"Shower" by Kevin Dooley is licensed under CC BY 2.0.
When I am in my shower, I try to be aware of gratitude. I love showering. I love the sound of the water and the way it blocks out other sounds, the feeling as it hits my skin, the temperature, the humidity, the feeling of being cocooned in this space. When I was fortunate enough to be able to design and build my house, I created a beautiful bathroom with a great shower. I am grateful for my shower.
I try to remember that what I have is extraordinary. I am able to shower every day. I can take a nice, long, hot shower. I can shower simply because I want to even if I don’t really “need” to. These facts are incredible. This is an amazing gift I give to myself. This is an astonishing opportunity that I have. And this is something that I always remember is rare indeed.

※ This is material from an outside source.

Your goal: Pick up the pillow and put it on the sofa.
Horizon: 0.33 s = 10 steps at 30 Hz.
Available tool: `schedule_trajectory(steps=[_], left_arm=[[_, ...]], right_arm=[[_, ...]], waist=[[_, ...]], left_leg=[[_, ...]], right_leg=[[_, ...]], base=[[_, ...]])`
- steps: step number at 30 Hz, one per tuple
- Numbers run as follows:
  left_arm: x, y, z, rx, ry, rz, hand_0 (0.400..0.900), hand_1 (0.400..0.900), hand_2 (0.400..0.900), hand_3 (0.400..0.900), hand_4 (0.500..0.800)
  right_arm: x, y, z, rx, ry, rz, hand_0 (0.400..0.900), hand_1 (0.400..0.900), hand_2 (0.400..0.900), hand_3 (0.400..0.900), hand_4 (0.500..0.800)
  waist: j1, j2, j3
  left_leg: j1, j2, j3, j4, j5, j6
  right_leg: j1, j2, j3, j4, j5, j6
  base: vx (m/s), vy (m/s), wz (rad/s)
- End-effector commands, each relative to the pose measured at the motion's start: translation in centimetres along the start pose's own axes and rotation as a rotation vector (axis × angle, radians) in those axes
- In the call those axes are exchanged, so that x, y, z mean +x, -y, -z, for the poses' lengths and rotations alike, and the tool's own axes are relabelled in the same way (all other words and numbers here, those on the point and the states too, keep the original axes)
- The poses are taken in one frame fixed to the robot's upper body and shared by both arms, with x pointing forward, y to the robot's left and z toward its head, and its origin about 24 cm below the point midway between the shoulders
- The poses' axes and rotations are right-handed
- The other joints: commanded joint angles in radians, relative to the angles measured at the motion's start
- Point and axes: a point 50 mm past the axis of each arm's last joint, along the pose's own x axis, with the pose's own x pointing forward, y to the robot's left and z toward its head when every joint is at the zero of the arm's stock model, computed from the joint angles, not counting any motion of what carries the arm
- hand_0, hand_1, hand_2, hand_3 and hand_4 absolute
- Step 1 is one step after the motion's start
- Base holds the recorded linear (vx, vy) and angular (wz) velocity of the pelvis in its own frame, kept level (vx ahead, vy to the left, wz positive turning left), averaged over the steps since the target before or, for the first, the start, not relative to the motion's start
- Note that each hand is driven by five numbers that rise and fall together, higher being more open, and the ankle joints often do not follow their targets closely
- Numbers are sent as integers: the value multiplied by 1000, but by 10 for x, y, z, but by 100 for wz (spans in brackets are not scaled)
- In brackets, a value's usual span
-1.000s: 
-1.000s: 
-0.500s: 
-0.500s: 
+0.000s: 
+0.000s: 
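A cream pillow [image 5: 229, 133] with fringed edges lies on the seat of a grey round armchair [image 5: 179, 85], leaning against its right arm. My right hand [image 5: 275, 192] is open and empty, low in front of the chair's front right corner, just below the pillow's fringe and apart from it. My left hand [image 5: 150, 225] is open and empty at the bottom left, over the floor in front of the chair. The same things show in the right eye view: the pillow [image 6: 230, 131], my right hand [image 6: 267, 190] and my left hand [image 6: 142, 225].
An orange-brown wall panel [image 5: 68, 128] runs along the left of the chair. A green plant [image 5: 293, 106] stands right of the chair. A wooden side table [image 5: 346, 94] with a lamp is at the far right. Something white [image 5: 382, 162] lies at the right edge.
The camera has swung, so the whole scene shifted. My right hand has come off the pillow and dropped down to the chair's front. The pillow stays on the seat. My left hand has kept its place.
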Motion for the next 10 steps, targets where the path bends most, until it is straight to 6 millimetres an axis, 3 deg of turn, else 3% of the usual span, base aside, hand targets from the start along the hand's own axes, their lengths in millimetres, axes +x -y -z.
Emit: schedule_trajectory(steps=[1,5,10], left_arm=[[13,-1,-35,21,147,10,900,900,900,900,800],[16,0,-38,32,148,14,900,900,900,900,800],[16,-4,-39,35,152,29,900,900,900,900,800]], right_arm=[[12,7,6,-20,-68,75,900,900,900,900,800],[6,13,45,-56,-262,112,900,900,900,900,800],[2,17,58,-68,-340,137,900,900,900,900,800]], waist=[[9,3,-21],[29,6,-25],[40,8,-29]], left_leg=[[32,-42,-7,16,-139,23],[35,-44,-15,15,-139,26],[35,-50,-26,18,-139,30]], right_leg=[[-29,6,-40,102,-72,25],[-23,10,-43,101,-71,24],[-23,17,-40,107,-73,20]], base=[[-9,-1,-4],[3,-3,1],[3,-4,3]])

I live in a time and place where the municipality provides clean, safe water directly to my house, and utility companies deliver the energy needed to warm that water to whatever temperature I desire. A thousand years ago only a few hundred people in the world would have been able to access an effectively unlimited supply of hot, fresh water, and fewer still would have been able to indulge themselves in this way with any frequency. But even today, in most parts of the world, it is only the wealthiest individuals that can indulge such pleasures. For most people in most places around the world and across all of time, enjoying a shower would be unimaginable decadence.

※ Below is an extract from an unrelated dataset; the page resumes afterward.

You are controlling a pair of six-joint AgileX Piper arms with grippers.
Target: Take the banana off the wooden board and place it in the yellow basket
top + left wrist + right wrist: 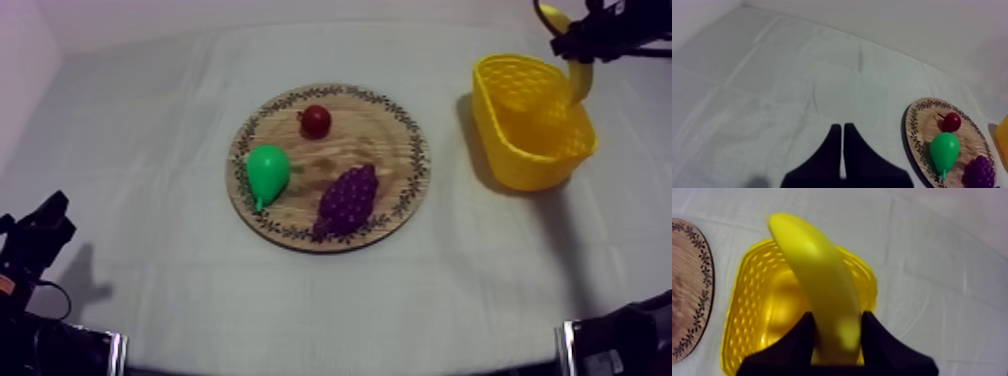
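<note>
Right wrist view, right pincer (838, 319) clamping banana (817, 273) over yellow basket (747, 298)

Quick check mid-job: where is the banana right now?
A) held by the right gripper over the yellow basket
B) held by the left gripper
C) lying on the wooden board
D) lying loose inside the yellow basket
A: in the right wrist view the right gripper is shut on the banana, which hangs over the yellow basket and is not yet released.
</note>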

Indeed, the access to clean, safe, reliable water in any form for most of humanity is something to be prayed for – I flush such water down the toilet. It is not lost on me that someday the drought in the western United States, exacerbated by climate change, will cause the water will run out, or my health will run out, or this space will be gone… someday this will be just a memory of a sweet, long-lost time. This is something that I appreciate when I am in the shower.
It is not lost on me that I have such wealth that I was able to create this space, and to purchase water and fuel. It is not lost on me that I have the freedom to choose to live in a place where clean water is delivered to my home. It is not lost on me that California is in a drought and that should the water stop, I can choose to move. It is not lost on me that I have the time to enjoy this.
I also do not take for granted the fact that I am able to shower without assistance. In her later days, my mother loved Thursday, because that was the day that her caregiver helped her to take a shower. She couldn’t undress herself alone, nor safely get into or out of the shower. She certainly couldn’t control her body sufficiently to wash her hair. I think of Senator John McCain, who, due to torture in Viet Nam, could not lift his arms over his head. Did he have to rely on others to wash his hair for him? I am aware of those in wheelchairs, paraplegics, and quadriplegics, for whom showering is likely a lengthy and involved process and may be impossible without assistance.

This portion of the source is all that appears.